### [Your objective]
Every line from the first in the listing below to the line containing "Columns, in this" is to be repeated exactly, and no line past it.

### [Dataset extract]
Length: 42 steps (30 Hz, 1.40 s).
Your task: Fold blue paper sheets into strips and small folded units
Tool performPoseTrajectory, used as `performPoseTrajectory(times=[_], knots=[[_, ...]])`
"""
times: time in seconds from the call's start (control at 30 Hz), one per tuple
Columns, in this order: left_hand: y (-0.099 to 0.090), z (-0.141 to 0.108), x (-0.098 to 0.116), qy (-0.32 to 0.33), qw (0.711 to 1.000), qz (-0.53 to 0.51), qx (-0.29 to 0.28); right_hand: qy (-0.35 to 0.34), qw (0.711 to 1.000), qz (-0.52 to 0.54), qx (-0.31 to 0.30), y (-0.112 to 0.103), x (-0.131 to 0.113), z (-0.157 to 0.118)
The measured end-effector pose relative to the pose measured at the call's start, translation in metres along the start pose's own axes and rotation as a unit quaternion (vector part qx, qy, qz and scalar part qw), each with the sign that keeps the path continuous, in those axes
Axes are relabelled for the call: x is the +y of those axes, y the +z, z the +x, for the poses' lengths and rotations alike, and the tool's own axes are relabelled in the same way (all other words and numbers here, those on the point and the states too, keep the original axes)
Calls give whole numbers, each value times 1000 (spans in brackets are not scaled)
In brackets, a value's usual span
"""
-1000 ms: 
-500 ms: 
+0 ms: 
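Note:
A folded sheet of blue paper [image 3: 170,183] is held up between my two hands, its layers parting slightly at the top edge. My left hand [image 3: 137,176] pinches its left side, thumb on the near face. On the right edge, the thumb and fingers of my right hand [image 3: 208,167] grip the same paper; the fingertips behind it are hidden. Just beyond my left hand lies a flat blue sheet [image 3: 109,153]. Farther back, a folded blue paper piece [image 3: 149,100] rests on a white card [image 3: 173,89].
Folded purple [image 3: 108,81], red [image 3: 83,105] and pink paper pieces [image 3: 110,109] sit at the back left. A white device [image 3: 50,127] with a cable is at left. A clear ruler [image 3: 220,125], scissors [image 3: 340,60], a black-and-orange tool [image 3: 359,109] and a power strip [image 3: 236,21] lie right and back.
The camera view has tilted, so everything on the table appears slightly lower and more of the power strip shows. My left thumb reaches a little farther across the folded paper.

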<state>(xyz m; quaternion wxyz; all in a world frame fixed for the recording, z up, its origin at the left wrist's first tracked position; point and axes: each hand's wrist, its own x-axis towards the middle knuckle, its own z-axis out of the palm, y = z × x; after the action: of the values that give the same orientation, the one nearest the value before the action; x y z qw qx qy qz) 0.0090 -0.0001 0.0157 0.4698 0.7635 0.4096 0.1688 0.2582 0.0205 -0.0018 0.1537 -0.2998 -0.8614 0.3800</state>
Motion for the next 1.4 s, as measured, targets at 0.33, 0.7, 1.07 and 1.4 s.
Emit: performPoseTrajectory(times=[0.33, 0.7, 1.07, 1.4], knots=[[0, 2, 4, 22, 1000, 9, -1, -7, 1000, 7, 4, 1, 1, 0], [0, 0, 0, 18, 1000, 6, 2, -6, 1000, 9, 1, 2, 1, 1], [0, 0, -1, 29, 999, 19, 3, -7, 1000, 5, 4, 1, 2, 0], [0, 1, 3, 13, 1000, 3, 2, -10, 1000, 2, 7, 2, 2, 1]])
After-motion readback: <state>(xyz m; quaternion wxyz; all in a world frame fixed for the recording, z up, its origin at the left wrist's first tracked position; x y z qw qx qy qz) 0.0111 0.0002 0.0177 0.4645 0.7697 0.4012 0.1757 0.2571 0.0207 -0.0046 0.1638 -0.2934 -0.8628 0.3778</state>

### [Your response]
Length: 42 steps (30 Hz, 1.40 s).
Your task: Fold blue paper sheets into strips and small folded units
Tool performPoseTrajectory, used as `performPoseTrajectory(times=[_], knots=[[_, ...]])`
"""
times: time in seconds from the call's start (control at 30 Hz), one per tuple
Columns, in this order: left_hand: y (-0.099 to 0.090), z (-0.141 to 0.108), x (-0.098 to 0.116), qy (-0.32 to 0.33), qw (0.711 to 1.000), qz (-0.53 to 0.51), qx (-0.29 to 0.28); right_hand: qy (-0.35 to 0.34), qw (0.711 to 1.000), qz (-0.52 to 0.54), qx (-0.31 to 0.30), y (-0.112 to 0.103), x (-0.131 to 0.113), z (-0.157 to 0.118)

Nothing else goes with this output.